MEN OF Worth research has revealed the location of a second munitions factory in Keighley during the First World War.

Leading light Andy Wade found a photograph of the factory hidden in military records at Keighley Library.

He walked the streets of Keighley’s industrial heartland to check whether the black-and-white image matched a building still in existence.

Despite changes made in the intervening century, Mr Wade eventually pinpointed the building as the present Dalton Lane premises of successful engineering and welding firm Acetarc.

The company is itself involved in military work, only recently building two huge foundry ladles to pour molten metal to make propellers for US Navy ships.

Andy Wade is one of the founders of the Men of Worth Project, whose volunteers research the stories of Keighley people who bought in the world wars.

His interest was piqued by a recent Keighley News story about the search for the exact location of the National Shell Factory in the Dalton Lane area.

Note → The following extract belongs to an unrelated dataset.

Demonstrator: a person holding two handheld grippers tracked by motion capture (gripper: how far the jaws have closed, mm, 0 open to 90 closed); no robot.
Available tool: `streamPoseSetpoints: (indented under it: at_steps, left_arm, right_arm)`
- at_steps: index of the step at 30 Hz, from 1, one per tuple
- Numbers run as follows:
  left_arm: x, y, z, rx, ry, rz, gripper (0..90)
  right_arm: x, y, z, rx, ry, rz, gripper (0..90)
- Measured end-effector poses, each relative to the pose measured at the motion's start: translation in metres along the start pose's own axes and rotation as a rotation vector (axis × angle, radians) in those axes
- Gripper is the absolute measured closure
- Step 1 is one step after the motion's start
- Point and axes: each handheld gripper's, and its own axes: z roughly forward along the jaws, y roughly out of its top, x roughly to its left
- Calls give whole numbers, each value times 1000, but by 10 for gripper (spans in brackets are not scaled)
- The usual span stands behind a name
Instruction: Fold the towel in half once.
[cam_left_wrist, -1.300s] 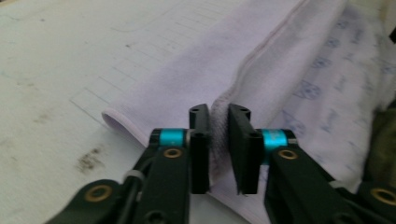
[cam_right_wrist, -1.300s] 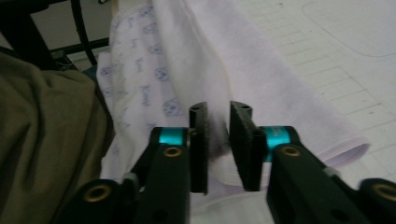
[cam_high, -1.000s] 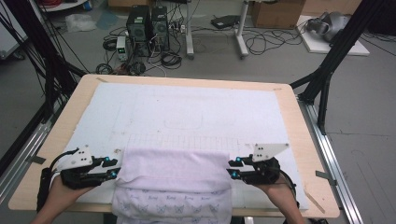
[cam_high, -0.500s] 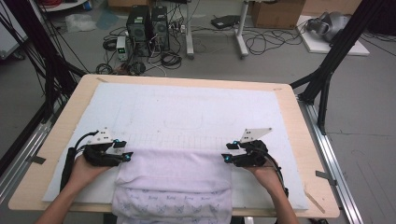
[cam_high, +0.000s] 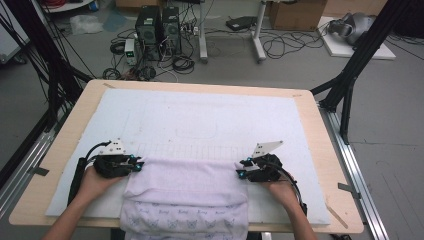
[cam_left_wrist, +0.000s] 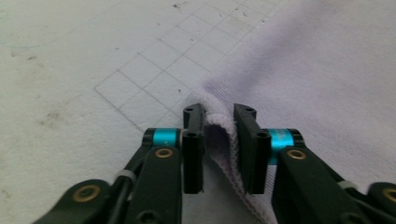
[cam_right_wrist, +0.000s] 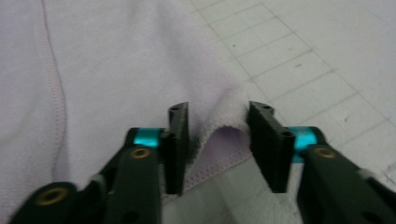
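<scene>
Lavender cloth (cam_high: 186, 192), a folded garment with a printed band near its front edge, lies at the near middle of the surface, on a white gridded mat (cam_high: 200, 117) that covers most of a pale wooden surface (cam_high: 320, 130); the garment's near edge hangs over the front rim. Nothing else rests on the mat, and nothing stands between the grippers and the garment. At the left, the left gripper (cam_high: 134, 165), held in the person's left hand (cam_high: 95, 182), sits at the garment's far left corner. In the left gripper view its fingers (cam_left_wrist: 193, 140) have just been closing, and a raised fold of the lavender edge (cam_left_wrist: 219, 135) is pinched between them, the pads pressing the fabric on both sides. At the right, the right gripper (cam_high: 242, 169), held in the right hand (cam_high: 280, 190), sits at the garment's far right corner. In the right gripper view its fingers (cam_right_wrist: 266, 140) have also just been closing, and a bunched hem (cam_right_wrist: 219, 135) arches between them, touching both pads and gripped more loosely than on the left. Beyond the surface, the room has a grey floor with two dark computer towers (cam_high: 157, 25), tangled cables (cam_high: 285, 42), cardboard boxes (cam_high: 295, 12) and black frame posts (cam_high: 357, 60) at either side.
</scene>
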Motion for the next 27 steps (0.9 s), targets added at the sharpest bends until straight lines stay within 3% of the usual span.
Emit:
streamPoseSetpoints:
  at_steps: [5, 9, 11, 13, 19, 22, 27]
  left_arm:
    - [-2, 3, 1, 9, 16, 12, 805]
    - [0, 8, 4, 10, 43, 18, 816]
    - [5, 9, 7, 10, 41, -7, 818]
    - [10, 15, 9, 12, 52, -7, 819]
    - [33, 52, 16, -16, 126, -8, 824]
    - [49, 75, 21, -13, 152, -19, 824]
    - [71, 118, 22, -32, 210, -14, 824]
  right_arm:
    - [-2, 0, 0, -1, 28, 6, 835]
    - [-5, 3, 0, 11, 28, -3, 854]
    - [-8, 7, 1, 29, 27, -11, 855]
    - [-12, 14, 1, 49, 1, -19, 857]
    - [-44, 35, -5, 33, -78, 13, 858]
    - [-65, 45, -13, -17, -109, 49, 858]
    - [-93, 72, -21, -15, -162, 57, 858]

Keighley Local History Society, which led the quest, found three people separately identified the location – from an old photograph – as Old Dalton Lane.

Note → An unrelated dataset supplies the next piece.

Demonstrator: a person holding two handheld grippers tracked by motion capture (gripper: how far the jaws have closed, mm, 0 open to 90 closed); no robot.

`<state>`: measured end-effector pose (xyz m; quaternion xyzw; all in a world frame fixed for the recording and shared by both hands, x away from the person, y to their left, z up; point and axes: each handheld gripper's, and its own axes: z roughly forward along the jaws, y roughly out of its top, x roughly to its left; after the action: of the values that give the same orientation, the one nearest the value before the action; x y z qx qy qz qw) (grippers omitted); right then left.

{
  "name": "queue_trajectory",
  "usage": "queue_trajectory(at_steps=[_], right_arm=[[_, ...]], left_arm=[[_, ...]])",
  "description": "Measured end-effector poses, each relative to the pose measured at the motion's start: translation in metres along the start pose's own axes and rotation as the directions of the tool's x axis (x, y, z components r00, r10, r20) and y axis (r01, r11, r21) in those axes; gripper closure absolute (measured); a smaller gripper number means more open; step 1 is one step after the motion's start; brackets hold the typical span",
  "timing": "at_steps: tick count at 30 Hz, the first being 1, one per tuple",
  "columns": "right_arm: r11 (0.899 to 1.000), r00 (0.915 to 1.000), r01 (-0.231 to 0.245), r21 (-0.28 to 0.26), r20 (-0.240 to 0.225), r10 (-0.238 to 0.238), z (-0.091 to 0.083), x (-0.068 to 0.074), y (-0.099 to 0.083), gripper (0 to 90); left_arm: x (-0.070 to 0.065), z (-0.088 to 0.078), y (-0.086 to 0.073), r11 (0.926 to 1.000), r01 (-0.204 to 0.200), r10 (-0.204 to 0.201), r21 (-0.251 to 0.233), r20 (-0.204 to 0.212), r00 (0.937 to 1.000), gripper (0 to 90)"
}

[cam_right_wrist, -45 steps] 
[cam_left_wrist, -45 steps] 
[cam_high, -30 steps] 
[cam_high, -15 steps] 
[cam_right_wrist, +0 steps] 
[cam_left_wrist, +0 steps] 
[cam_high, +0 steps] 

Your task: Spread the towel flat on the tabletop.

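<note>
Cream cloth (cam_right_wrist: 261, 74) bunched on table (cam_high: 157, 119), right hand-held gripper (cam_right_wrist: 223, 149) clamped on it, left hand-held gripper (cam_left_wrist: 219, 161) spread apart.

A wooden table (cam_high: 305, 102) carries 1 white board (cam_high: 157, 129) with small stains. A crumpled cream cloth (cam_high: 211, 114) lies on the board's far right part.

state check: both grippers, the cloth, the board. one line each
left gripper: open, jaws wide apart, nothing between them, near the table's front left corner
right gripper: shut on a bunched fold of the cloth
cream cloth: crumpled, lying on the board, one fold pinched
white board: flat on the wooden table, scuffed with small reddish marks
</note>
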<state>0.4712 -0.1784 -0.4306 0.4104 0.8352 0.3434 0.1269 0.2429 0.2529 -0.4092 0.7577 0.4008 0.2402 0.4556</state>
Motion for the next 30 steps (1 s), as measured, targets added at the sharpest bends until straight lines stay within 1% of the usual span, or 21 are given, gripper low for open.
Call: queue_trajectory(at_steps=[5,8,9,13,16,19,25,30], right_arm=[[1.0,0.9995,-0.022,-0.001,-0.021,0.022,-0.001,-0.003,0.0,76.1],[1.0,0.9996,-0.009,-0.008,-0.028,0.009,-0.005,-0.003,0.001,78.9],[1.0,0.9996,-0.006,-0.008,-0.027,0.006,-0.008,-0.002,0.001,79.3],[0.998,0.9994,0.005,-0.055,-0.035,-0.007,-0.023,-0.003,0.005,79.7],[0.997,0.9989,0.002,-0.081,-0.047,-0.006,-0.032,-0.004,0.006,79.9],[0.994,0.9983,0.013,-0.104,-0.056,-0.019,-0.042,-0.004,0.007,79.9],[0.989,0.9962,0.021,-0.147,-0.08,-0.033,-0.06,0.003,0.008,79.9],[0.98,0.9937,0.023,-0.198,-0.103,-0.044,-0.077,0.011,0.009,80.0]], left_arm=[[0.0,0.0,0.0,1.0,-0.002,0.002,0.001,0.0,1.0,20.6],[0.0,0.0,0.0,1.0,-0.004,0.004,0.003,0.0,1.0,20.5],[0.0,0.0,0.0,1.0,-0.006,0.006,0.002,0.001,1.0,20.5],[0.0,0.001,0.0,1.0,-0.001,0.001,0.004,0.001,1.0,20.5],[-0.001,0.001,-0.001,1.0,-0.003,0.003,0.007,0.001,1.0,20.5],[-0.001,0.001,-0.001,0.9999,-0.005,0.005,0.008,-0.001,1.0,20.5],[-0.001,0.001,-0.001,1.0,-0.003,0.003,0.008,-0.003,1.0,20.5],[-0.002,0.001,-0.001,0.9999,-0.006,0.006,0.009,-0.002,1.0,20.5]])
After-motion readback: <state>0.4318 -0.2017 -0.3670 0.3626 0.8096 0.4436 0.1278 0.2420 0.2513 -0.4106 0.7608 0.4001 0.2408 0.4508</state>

Mr Wade knew there was a second National Shell Factory premises in Keighley, after finding a photograph in Keighley Library’s archive BK34.

He said: “The photograph is from the 6th Battalion West Riding Regiment adjutant’s album from the Great War. I’m not sure why this particular photograph is in this album.”

“The building was built in 1911 and there's a round stone date plaque on the front.

“They are obviously the same building although someone has taken the chimney stack down, widened the main loading doorway and lost one of the windows and had to move the entrance door across.

“The presence of the stone date plaque though, proves beyond any doubt that this is the same building but a check of the stone coursing and other features on the photographs backs this up.”

Acetarc, a family company, has been in the building since 1977.

In June, the company revealed it had completed a $450,000 contract to build the two giant ladles, which weigh 15 metric tons and can pour up to 60 tons of molten metal.

Acetarc, which was founded in 1967 and employs more than 20 people, has also helped reconstruct locomotives for the Keighley and Worth Valley Railway.